• Requirement:
The output is a word-for-word repeat of the listing below, free of images.

• Input data:
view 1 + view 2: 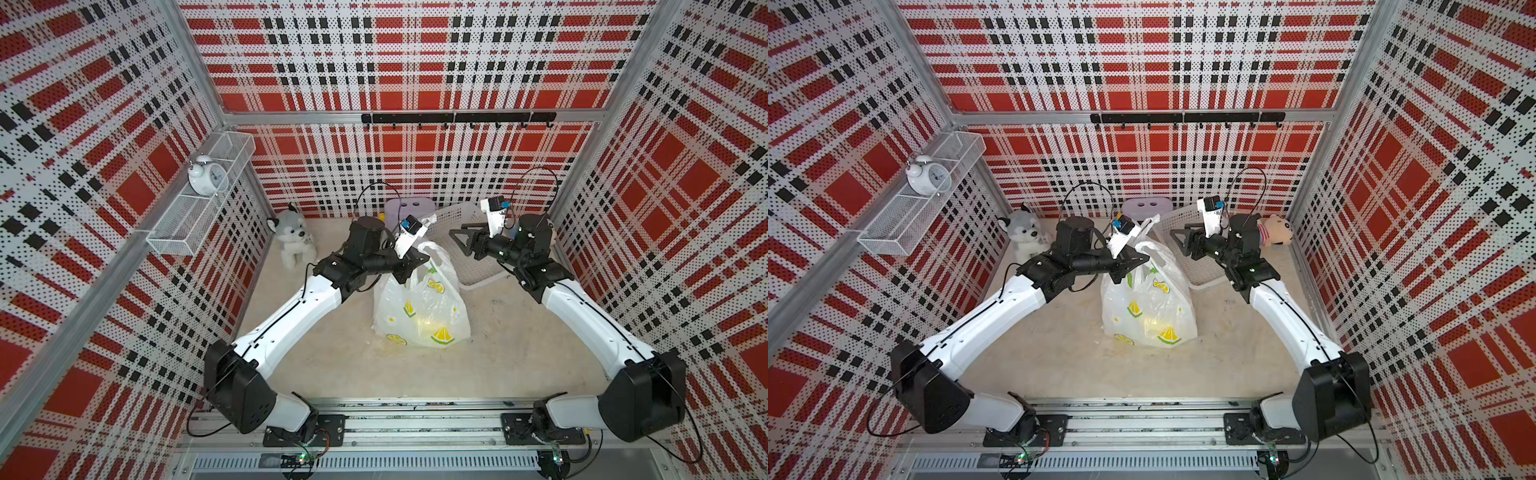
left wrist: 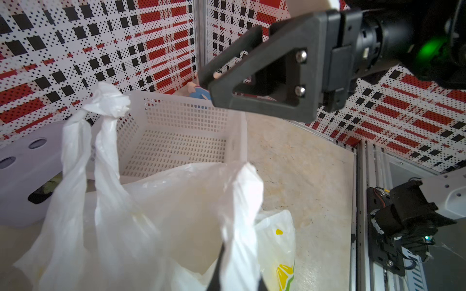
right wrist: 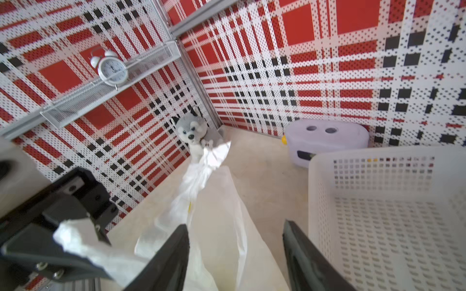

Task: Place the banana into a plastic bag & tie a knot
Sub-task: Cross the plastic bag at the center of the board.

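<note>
Tension explains most of what we see. The left gripper (image 1: pixel 415 266) is clamped on one handle (image 2: pixel 242 209) of the bag (image 1: pixel 419 307). It lifts that strip so that, we judge, the bag stays upright and its mouth stays gathered. The bag's bottom sits on the table (image 1: pixel 332 353), between the two arms. The banana (image 1: pixel 428 323) lies inside at the bottom and shows only as a yellow glow through the film. Its weight likely anchors the bag against the pull.

The right gripper (image 1: pixel 457 241) hangs with jaws apart and nothing in them, over the basket (image 1: pixel 455 214) just beside the bag. We read that as readiness to take the other handle (image 2: pixel 100 141), which stands up free, twisted into a cord with a crumpled tip. The two handles are apart, so we see no knot yet. Placing looks done, and tying is what remains.

Counting:
- one bag with two handles, one held and one free
- one banana bunch, whose fruits we cannot count through the plastic
- two grippers
- one basket, nothing in it that we can see
- two plush toys, a husky (image 1: pixel 291 241) and a bear (image 1: pixel 1277 235)
- one clock (image 1: pixel 205 176) on one wire shelf (image 1: pixel 174 245)
- one lilac box (image 3: pixel 327 143) with two round holes on top
</note>
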Controlling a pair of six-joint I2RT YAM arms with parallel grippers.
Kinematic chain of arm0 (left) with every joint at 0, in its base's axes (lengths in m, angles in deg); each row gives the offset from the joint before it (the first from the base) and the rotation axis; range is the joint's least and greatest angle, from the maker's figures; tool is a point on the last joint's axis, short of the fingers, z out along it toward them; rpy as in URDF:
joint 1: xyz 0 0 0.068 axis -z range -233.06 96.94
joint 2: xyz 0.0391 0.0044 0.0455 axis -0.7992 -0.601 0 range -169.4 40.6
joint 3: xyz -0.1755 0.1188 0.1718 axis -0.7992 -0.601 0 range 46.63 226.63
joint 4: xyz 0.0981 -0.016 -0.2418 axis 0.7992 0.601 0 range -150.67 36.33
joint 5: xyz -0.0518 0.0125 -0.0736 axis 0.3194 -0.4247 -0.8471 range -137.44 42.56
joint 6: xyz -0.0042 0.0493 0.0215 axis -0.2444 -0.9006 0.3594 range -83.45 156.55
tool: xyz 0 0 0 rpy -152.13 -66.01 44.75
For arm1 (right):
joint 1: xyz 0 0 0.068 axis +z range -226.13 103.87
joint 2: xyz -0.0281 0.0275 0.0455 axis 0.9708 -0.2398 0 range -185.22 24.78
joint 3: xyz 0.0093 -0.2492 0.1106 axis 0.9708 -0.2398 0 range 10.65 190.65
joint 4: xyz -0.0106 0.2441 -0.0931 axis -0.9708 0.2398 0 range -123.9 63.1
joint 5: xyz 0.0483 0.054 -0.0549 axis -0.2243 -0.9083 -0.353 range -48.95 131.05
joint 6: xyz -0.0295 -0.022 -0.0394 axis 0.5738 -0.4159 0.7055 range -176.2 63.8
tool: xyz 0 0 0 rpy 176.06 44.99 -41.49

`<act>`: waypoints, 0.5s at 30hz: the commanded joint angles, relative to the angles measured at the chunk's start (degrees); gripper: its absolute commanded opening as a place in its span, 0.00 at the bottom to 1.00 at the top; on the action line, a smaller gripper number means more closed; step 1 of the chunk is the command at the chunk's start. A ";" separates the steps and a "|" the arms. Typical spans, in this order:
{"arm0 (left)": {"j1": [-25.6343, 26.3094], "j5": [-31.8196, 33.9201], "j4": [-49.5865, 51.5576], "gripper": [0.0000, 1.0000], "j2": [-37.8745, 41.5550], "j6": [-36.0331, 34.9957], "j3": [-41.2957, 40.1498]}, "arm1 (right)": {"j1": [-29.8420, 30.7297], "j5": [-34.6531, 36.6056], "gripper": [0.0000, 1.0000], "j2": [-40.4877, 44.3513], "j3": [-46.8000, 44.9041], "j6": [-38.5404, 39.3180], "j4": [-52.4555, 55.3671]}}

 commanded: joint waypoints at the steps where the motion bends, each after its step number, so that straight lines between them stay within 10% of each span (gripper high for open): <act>1: 0.49 -0.86 -2.22 0.00 1.72 0.73 -0.68 | -0.50 -6.81 0.66 -5.59 4.47 -6.02 -5.91; 15: 1.03 -0.50 -2.61 0.00 1.79 1.03 -0.90 | 0.83 -19.22 0.77 -22.47 15.40 -20.20 -20.55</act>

• Your response:
view 1 + view 2: 
left wrist: 
right wrist: 

Task: Place the banana into a plastic bag & tie a knot
Sub-task: Cross the plastic bag at the center of the board.

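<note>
Tension explains most of what we see. The left gripper (image 1: pixel 415 266) is clamped on one handle (image 2: pixel 242 209) of the bag (image 1: pixel 419 307). It lifts that strip so that, we judge, the bag stays upright and its mouth stays gathered. The bag's bottom sits on the table (image 1: pixel 332 353), between the two arms. The banana (image 1: pixel 428 323) lies inside at the bottom and shows only as a yellow glow through the film. Its weight likely anchors the bag against the pull.

The right gripper (image 1: pixel 457 241) hangs with jaws apart and nothing in them, over the basket (image 1: pixel 455 214) just beside the bag. We read that as readiness to take the other handle (image 2: pixel 100 141), which stands up free, twisted into a cord with a crumpled tip. The two handles are apart, so we see no knot yet. Placing looks done, and tying is what remains.

Counting:
- one bag with two handles, one held and one free
- one banana bunch, whose fruits we cannot count through the plastic
- two grippers
- one basket, nothing in it that we can see
- two plush toys, a husky (image 1: pixel 291 241) and a bear (image 1: pixel 1277 235)
- one clock (image 1: pixel 205 176) on one wire shelf (image 1: pixel 174 245)
- one lilac box (image 3: pixel 327 143) with two round holes on top
</note>
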Controlling a pair of six-joint I2RT YAM arms with parallel grippers.
Kinematic chain of arm0 (left) with every joint at 0, in its base's axes (lengths in m, angles in deg); each row gives the offset from the joint before it (the first from the base) and the rotation axis; range is the joint's least and greatest angle, from the maker's figures; tool is a point on the last joint's axis, short of the fingers, z out along it toward them; rpy as in URDF:
joint 1: xyz 0 0 0.068 axis -z range -233.06 96.94
joint 2: xyz 0.0391 0.0044 0.0455 axis -0.7992 -0.601 0 range -169.4 40.6
joint 3: xyz -0.1755 0.1188 0.1718 axis -0.7992 -0.601 0 range 46.63 226.63
joint 4: xyz 0.0981 -0.016 -0.2418 axis 0.7992 0.601 0 range -150.67 36.33
joint 5: xyz -0.0518 0.0125 -0.0736 axis 0.3194 -0.4247 -0.8471 range -137.44 42.56
joint 6: xyz -0.0042 0.0493 0.0215 axis -0.2444 -0.9006 0.3594 range -83.45 156.55
tool: xyz 0 0 0 rpy -152.13 -66.01 44.75
For arm1 (right):
joint 1: xyz 0 0 0.068 axis +z range -226.13 103.87
joint 2: xyz -0.0281 0.0275 0.0455 axis 0.9708 -0.2398 0 range -185.22 24.78
joint 3: xyz 0.0093 -0.2492 0.1106 axis 0.9708 -0.2398 0 range 10.65 190.65
joint 4: xyz -0.0106 0.2441 -0.0931 axis -0.9708 0.2398 0 range -123.9 63.1
joint 5: xyz 0.0483 0.054 -0.0549 axis -0.2243 -0.9083 -0.353 range -48.95 131.05
joint 6: xyz -0.0295 -0.022 -0.0394 axis 0.5738 -0.4159 0.7055 range -176.2 63.8
tool: xyz 0 0 0 rpy 176.06 44.99 -41.49

`<act>`: waypoints, 0.5s at 30hz: the commanded joint angles, relative to the angles measured at the chunk's start (degrees); gripper: its absolute commanded opening as a place in its span, 0.00 at the bottom to 1.00 at the top; on the action line, a smaller gripper number means more closed; step 1 of the chunk is the command at the chunk's start. A ";" separates the steps and a "|" the arms. Typical spans, in this order:
{"arm0 (left)": {"j1": [-25.6343, 26.3094], "j5": [-31.8196, 33.9201], "j4": [-49.5865, 51.5576], "gripper": [0.0000, 1.0000], "j2": [-37.8745, 41.5550], "j6": [-36.0331, 34.9957], "j3": [-41.2957, 40.1498]}, "arm1 (right)": {"j1": [-29.8420, 30.7297], "j5": [-34.6531, 36.6056], "gripper": [0.0000, 1.0000], "j2": [-40.4877, 44.3513], "j3": [-46.8000, 44.9041], "j6": [-38.5404, 39.3180], "j4": [-52.4555, 55.3671]}}

 commanded: joint waypoints at the steps where the motion bends, each after its step number, so that straight lines between them stay within 10% of each span (gripper high for open): <act>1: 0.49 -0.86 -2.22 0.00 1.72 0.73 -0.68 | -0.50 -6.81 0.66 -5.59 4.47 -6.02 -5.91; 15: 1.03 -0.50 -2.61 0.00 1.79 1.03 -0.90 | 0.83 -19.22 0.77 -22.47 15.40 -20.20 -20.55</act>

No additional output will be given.